## What the exercise asks:
Scan the data below for lines holding the word "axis", and copy each line found.
:: Source material
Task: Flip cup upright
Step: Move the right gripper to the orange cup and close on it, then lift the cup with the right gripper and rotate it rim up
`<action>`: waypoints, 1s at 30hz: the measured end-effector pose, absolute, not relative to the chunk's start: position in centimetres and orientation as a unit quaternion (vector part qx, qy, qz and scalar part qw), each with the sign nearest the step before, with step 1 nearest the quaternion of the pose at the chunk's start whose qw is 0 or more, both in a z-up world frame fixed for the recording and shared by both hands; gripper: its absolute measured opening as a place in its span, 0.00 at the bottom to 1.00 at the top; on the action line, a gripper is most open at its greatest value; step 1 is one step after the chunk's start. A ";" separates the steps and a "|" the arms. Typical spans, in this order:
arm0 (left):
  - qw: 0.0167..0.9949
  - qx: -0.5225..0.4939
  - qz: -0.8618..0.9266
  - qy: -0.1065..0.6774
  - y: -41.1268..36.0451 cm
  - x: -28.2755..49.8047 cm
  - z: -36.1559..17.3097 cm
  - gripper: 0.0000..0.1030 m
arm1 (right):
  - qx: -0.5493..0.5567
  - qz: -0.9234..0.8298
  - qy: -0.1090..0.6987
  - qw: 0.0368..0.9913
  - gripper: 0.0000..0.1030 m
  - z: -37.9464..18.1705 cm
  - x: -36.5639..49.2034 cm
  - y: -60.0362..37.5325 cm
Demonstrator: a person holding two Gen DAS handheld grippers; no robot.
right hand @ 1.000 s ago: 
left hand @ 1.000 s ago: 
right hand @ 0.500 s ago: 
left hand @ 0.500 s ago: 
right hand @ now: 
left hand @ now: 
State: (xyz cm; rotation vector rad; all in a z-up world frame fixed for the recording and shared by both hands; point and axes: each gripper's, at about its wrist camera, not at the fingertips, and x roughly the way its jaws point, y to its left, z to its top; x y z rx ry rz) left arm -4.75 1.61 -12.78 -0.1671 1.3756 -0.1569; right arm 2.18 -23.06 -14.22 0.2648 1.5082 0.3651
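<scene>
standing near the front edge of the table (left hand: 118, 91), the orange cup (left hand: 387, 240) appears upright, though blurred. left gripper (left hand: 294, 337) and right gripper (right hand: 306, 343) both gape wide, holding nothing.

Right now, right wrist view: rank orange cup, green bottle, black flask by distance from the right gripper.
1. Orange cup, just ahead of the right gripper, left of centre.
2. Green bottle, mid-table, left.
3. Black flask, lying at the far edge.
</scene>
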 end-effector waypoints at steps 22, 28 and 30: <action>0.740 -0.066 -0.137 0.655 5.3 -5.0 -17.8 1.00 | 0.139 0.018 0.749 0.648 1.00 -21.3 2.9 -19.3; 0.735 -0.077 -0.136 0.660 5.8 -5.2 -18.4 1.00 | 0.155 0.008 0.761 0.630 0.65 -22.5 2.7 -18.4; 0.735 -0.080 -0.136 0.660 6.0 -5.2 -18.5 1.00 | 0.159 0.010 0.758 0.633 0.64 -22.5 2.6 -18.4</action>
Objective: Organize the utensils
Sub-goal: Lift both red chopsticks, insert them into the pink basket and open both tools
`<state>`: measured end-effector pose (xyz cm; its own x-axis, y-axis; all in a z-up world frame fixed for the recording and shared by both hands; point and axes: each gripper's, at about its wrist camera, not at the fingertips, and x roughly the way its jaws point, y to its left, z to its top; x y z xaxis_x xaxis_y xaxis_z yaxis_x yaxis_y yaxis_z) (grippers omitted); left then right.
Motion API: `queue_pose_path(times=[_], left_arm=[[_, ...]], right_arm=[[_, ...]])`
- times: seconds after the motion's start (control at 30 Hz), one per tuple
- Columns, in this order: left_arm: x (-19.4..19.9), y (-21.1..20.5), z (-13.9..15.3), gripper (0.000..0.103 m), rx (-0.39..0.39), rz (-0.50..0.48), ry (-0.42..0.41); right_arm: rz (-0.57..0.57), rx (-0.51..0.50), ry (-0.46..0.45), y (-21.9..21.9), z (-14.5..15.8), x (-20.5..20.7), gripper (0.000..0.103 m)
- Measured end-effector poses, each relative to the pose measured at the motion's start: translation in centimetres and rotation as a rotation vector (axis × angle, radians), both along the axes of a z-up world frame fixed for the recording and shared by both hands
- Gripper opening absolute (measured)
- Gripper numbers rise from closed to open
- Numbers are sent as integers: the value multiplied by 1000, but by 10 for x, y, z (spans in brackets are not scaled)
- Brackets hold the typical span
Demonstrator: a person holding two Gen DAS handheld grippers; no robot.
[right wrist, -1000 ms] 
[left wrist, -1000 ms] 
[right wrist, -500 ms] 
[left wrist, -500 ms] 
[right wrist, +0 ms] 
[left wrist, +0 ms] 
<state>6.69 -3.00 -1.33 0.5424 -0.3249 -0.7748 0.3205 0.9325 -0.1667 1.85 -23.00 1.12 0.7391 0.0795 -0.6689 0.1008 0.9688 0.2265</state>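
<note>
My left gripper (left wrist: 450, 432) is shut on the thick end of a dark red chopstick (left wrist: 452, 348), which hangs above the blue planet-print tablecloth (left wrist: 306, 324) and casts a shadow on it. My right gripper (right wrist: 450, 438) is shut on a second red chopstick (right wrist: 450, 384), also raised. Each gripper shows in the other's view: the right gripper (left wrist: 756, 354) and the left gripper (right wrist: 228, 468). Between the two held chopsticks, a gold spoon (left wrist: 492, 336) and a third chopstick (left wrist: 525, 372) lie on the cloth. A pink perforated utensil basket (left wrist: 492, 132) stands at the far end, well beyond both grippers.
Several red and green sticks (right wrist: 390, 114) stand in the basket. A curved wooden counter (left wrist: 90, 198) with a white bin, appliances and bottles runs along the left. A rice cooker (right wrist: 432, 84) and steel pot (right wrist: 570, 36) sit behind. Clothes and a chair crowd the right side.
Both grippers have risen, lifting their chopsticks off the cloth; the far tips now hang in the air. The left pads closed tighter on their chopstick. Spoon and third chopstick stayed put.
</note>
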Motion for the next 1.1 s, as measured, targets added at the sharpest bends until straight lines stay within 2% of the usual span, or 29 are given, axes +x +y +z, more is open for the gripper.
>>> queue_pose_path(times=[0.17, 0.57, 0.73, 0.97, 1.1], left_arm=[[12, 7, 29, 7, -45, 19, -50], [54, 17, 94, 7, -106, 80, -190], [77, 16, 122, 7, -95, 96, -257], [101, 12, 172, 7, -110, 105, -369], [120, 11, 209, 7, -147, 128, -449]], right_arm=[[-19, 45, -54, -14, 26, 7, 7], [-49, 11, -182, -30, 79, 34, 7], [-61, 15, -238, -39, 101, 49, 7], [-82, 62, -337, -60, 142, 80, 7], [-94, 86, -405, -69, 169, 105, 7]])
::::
## Response:
`<state>`: measured end-effector pose (xyz cm; its own x-axis, y-axis; all in a z-up world frame fixed for the recording and shared by both hands; point and axes: each gripper's, at about its wrist camera, not at the fingertips, and x roughly the way its jaws point, y to its left, z to its top; x y z xaxis_x xaxis_y xaxis_z yaxis_x yaxis_y yaxis_z) (grippers omitted); left then right.
- Measured end-effector poses, each relative to the pose measured at the motion's start: translation in centimetres and rotation as a rotation vector (axis × angle, radians), both along the axes of a z-up world frame fixed for the recording and shared by both hands

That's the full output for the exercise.